Steven Rauschenberger, R-Elgin, proposed such a bill last year, it got
nowhere in the Legislature. The battle to keep high-speed Internet
profitable for big business has shifted to Congress, which is considering
proposals that would allow telecom companies to decide which entities
should be allowed to use fiber-optic lines and other hardware that enables
lightning-fast speeds on the Internet. The lieutenant governor’s staffers are well
aware of what they’re up against in spreading broadband access across
the state. Near the end of the last legislative session, Quinn’s
staff paid a quiet visit to Sen. Deanna Demuzio, D-Carlinville. Would the
senator push for a $1 million pilot project aimed at making high-speed
wireless Internet available throughout Montgomery and Macoupin counties? “I said, ‘Wow — sure,’ ”
Demuzio recalls. Right now, dial-up is the only option in many areas of the
two rural counties, where cornstalks far outnumber warm bodies.
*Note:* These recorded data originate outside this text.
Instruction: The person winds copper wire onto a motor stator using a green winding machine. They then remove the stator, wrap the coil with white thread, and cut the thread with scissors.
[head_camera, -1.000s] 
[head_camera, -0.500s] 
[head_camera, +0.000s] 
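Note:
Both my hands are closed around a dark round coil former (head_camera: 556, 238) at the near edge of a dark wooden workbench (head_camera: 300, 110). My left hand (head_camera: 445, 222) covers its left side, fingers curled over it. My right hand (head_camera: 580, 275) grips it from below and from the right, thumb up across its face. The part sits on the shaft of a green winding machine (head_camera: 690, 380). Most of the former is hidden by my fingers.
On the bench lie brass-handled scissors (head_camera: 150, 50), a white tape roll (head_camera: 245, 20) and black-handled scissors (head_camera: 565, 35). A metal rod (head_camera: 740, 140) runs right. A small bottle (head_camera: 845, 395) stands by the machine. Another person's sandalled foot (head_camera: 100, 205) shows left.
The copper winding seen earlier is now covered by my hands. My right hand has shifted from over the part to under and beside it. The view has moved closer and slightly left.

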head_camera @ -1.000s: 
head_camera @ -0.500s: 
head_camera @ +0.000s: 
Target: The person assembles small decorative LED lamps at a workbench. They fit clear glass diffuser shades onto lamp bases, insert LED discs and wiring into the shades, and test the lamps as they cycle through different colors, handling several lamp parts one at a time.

“Certainly I think wireless is in the future,” the senator
says. “By bringing wireless here, it opens the world for
many.”
Under the lieutenant governor’s plan, 14
communication towers used by the Illinois State Police and the Illinois
Department of Transportation would be equipped with transmitting nodes that
would blanket the two counties with Wi-Fi signals. It would be a
public-private partnership, with all costs recouped through nominal fees
for high-speed access that now isn’t available at any price in many
parts of the two counties. Preliminary plans show the system would pay for
itself within five years. Quinn needed $1 million from the Legislature to
make it work in a limited area that would be expanded to cover both
counties if all went well. What about AT&T, Verizon, and other
telecommunications companies? “We did this under the radar because of
who you just asked about,” answers Hodge. “Everyone would have
been on us and mad.” Demuzio won’t say just how she kept things
quiet while getting the money into the state budget. “I kind of
worked it through the system; I worked it through the budget,” she
says. “This is Illinois. It worked, all right? I only had a couple of
days to get it through. Hopefully I have not made myself some
enemies.”
As a legislator, Demuzio is looking forward to the day
when she’ll have the same wireless access at the Capitol that is now
in the works in her district. “It would certainly make our life
easier,” she says, “and it’s coming to us in a few towns
close to you.”
This article appears in Jun 1-7, 2006.